Work task> Scan the entries below for the word "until". Copy each line that has it.

Data for this exercise Block Start

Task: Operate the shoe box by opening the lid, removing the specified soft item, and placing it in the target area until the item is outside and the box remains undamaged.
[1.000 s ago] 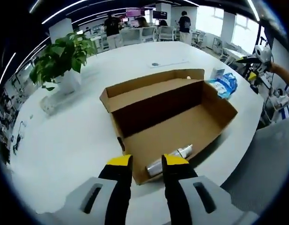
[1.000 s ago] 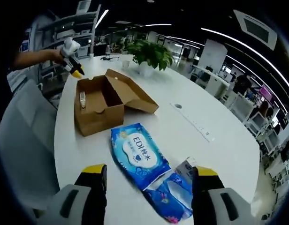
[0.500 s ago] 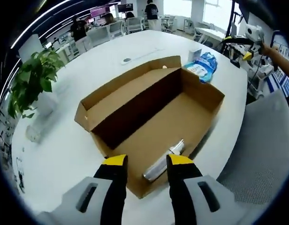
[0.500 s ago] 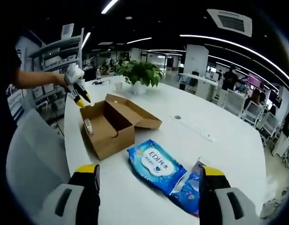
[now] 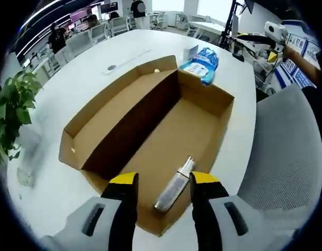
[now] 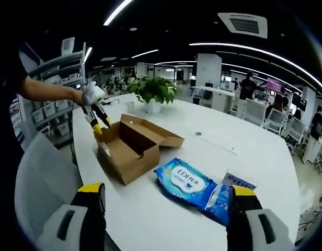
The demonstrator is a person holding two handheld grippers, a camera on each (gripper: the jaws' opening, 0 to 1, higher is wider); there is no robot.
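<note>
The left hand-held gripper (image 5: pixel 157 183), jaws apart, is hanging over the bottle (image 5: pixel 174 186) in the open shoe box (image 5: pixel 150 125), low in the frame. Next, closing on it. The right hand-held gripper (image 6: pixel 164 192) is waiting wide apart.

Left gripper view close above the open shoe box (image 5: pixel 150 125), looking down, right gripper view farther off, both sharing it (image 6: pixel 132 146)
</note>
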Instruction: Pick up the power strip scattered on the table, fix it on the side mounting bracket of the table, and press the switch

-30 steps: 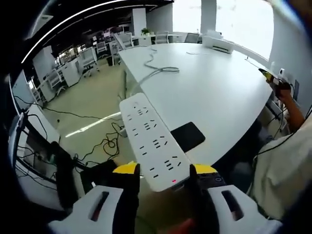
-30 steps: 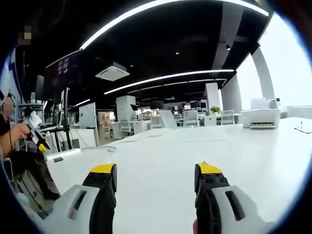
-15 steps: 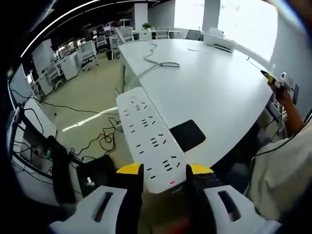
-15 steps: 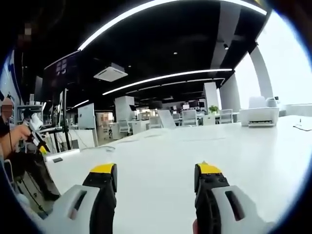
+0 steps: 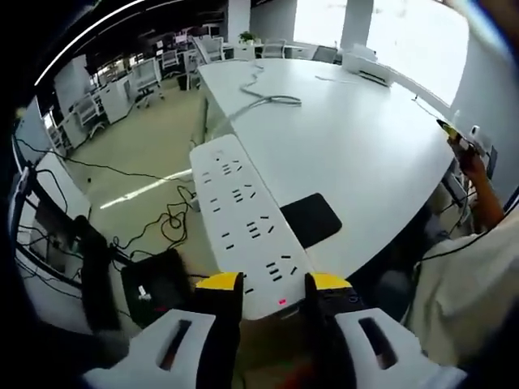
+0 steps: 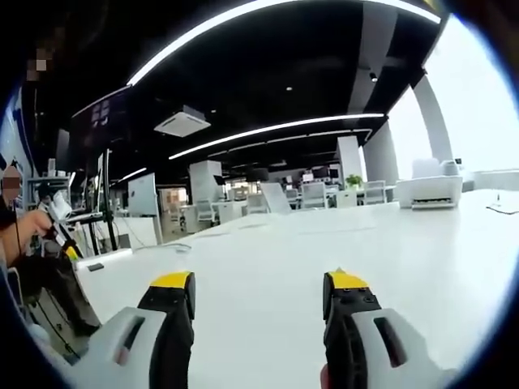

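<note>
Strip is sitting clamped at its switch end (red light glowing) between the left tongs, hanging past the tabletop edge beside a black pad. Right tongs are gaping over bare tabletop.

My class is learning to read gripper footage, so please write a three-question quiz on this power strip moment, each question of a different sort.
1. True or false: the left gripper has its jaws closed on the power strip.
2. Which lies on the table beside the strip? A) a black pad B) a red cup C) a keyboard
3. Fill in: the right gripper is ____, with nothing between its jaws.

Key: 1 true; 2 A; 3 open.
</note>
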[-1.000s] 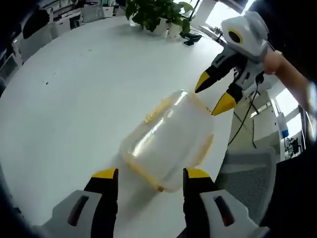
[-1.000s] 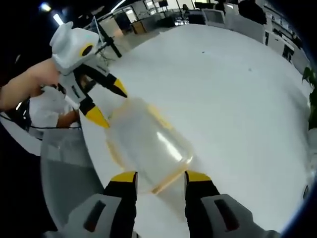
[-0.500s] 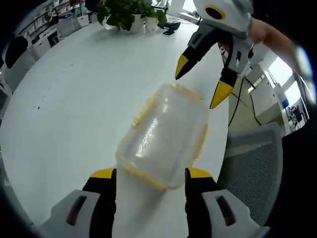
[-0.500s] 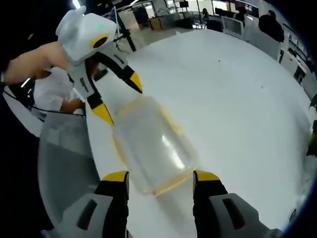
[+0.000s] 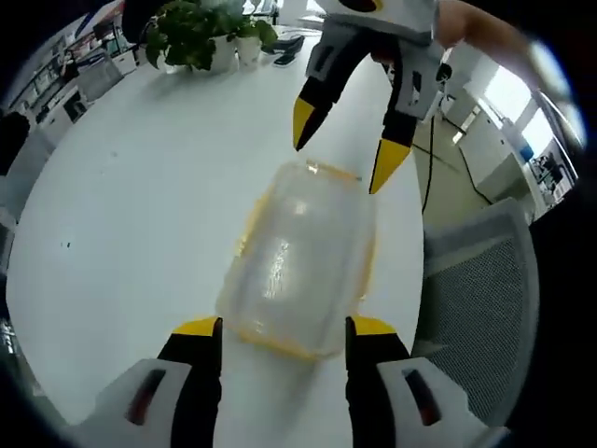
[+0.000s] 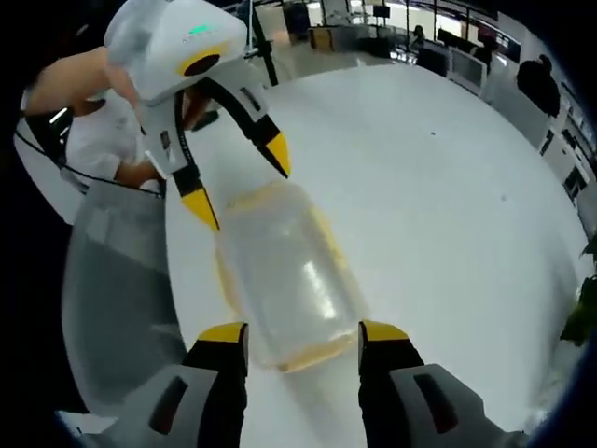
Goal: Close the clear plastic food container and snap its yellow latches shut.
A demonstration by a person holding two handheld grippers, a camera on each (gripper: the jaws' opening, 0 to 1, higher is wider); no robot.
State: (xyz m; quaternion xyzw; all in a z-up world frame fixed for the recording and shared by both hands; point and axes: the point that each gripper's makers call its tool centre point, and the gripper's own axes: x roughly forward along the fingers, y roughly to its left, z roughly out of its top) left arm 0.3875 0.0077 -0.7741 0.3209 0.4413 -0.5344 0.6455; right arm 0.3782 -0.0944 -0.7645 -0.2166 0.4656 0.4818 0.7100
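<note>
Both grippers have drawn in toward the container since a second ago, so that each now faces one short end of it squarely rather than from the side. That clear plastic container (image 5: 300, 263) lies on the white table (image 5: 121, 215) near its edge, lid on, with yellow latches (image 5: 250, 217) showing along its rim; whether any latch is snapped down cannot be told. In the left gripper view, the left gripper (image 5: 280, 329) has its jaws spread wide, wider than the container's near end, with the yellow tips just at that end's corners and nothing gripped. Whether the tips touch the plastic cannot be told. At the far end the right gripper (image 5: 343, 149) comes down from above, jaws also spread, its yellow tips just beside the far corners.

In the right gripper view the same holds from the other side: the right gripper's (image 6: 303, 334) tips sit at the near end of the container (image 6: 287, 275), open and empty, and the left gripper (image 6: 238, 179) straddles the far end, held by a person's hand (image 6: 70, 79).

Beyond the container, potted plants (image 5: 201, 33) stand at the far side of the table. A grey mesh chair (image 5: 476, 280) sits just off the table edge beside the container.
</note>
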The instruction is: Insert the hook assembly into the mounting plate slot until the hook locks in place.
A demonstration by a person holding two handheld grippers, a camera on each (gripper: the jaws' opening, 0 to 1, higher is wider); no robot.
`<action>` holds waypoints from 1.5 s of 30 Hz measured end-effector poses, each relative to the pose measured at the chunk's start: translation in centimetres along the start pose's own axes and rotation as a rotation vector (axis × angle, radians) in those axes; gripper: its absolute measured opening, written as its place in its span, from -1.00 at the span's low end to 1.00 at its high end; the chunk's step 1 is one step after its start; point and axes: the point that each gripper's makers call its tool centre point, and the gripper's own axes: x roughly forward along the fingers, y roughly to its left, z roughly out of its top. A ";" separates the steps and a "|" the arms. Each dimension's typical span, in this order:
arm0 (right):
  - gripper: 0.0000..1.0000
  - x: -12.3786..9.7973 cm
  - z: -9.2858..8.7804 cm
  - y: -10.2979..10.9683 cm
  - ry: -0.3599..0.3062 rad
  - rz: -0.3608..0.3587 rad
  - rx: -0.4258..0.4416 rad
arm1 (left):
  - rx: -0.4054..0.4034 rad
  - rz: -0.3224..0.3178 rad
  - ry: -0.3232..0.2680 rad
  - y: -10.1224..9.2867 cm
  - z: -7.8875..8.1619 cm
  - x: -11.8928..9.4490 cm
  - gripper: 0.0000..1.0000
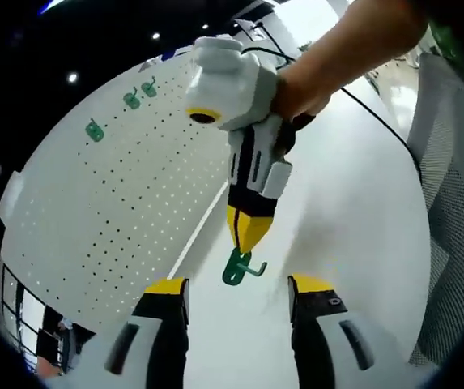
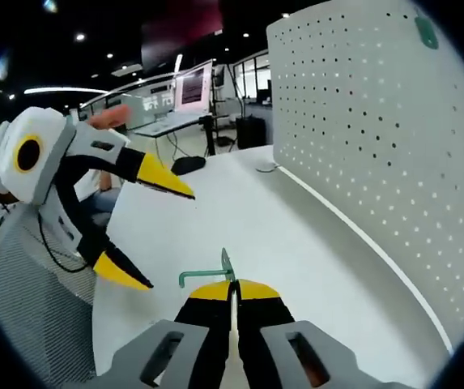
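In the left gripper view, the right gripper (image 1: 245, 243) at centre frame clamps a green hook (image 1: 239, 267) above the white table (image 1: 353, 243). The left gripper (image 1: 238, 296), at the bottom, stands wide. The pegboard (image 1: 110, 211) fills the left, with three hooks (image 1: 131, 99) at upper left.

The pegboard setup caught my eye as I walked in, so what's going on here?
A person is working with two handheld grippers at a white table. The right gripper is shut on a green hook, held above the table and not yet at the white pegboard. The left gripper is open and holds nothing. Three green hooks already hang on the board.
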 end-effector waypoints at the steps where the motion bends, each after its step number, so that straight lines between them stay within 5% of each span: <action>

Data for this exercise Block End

Result for this exercise>
Task: Operate the shoe box by opening the lid, removing the specified soft item, and placing it in the target area until the item is outside and the box remains undamaged.
The instruction is: Insert the hook assembly into the mounting plate slot until the hook locks in place.

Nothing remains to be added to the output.